** WORK REQUEST **
Set down exactly the lines from the first line of the records through the line that contains "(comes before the", and leave every picture out.

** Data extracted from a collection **
--- START ---

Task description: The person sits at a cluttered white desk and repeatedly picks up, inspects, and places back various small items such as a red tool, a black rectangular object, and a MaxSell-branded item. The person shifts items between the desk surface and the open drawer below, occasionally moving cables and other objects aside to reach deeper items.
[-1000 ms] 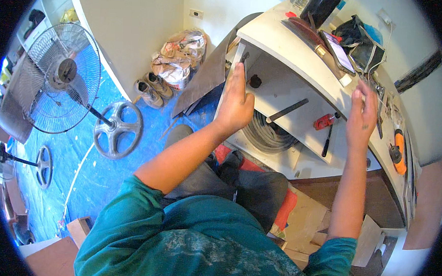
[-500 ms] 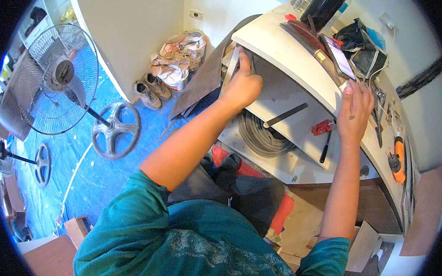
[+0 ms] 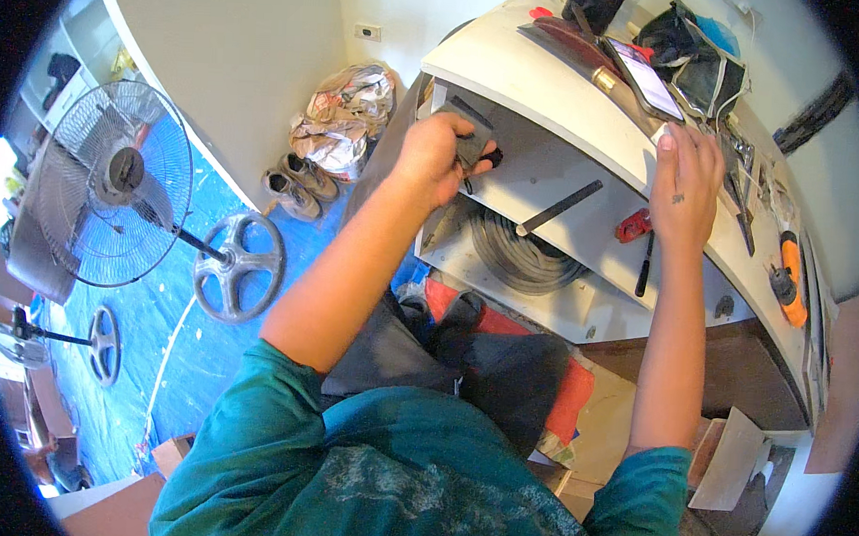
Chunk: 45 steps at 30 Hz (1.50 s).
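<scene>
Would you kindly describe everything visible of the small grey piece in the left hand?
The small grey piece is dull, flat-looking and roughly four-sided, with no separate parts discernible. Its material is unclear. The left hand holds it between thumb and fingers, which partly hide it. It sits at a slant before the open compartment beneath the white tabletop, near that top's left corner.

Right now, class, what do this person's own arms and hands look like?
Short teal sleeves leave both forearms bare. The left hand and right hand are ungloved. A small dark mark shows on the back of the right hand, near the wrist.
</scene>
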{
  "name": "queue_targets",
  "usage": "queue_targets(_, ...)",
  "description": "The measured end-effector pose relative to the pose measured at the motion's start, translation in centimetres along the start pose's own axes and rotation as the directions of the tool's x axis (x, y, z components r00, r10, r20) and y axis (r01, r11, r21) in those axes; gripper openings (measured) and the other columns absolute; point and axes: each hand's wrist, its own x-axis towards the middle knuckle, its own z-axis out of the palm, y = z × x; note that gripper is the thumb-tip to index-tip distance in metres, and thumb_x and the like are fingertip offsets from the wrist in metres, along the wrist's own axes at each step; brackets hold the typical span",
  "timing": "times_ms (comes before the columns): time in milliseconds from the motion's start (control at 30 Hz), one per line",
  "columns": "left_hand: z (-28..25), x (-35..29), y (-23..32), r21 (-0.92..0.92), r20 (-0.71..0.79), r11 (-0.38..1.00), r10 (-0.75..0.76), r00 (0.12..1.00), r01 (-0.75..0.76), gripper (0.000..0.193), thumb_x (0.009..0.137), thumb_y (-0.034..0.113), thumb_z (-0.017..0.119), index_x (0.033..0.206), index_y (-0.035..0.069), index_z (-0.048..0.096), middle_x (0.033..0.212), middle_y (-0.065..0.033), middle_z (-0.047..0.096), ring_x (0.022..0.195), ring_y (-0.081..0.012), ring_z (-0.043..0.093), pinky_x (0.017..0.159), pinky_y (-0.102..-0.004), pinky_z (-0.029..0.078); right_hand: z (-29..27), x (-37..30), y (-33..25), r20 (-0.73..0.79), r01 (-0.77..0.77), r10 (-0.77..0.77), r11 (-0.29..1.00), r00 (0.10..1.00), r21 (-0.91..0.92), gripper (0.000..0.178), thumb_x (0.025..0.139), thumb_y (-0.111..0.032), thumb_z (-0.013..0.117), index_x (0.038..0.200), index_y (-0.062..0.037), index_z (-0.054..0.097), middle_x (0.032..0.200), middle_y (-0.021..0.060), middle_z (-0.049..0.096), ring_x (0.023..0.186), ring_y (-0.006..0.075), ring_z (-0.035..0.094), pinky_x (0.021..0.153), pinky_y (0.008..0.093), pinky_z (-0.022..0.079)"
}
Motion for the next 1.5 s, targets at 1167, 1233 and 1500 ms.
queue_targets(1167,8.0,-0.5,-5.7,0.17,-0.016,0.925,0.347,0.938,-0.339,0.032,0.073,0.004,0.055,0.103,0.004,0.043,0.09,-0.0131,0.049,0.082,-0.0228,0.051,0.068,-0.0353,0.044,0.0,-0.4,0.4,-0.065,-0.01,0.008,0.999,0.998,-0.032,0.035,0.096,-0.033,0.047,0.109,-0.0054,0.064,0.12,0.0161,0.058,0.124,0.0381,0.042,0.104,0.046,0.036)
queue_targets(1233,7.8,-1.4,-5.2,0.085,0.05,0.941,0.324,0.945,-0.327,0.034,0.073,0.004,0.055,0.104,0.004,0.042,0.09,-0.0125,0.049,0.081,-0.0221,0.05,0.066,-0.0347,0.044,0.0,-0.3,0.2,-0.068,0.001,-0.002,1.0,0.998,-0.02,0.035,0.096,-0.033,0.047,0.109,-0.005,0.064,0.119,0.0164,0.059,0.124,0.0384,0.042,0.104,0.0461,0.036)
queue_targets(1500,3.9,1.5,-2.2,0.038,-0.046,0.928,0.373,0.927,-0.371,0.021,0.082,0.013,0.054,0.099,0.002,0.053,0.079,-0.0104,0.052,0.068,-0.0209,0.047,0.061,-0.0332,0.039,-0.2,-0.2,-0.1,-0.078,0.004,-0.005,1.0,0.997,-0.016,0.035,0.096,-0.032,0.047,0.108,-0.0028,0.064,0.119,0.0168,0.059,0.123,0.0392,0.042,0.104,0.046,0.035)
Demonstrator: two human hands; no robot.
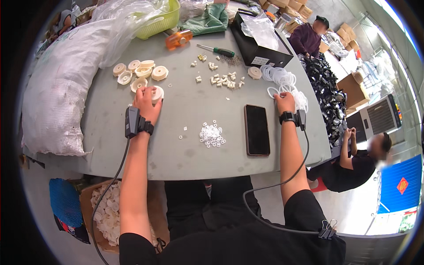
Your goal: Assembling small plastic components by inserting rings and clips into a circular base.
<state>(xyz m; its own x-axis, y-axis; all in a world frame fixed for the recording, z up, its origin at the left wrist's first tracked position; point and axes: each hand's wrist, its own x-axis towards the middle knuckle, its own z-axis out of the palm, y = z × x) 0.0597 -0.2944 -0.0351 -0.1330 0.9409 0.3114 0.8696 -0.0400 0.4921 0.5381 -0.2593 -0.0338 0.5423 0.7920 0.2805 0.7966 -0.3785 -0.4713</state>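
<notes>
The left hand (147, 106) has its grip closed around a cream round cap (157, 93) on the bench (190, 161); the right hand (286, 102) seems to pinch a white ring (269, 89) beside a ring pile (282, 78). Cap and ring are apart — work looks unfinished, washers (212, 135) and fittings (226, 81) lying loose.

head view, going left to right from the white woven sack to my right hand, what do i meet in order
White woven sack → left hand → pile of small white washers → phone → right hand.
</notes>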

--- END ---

** TASK RESPONSE **
Task description: The person sits at a cluttered white desk and repeatedly picks up, inspects, and places back various small items such as a red tool, a black rectangular object, and a MaxSell-branded item. The person shifts items between the desk surface and the open drawer below, occasionally moving cables and other objects aside to reach deeper items.
[-1000 ms] 
[-500 ms] 
[+0 ms] 
Chunk: 45 steps at 30 Hz (1.50 s).
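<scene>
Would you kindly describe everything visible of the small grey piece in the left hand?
The small grey piece is dull, flat-looking and roughly four-sided, with no separate parts discernible. Its material is unclear. The left hand holds it between thumb and fingers, which partly hide it. It sits at a slant before the open compartment beneath the white tabletop, near that top's left corner.

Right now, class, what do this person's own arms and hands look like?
Short teal sleeves leave both forearms bare. The left hand and right hand are ungloved. A small dark mark shows on the back of the right hand, near the wrist.
</scene>
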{
  "name": "queue_targets",
  "usage": "queue_targets(_, ...)",
  "description": "The measured end-effector pose relative to the pose measured at the motion's start, translation in centimetres along the start pose's own axes and rotation as the directions of the tool's x axis (x, y, z components r00, r10, r20) and y axis (r01, r11, r21) in those axes; gripper openings (measured) and the other columns absolute; point and axes: each hand's wrist, its own x-axis towards the middle knuckle, its own z-axis out of the palm, y = z × x; note that gripper is the thumb-tip to index-tip distance in metres, and thumb_x and the like are fingertip offsets from the wrist in metres, along the wrist's own axes at each step; brackets hold the typical span",
  "timing": "times_ms (comes before the columns): time in milliseconds from the motion's start (control at 30 Hz), one per line",

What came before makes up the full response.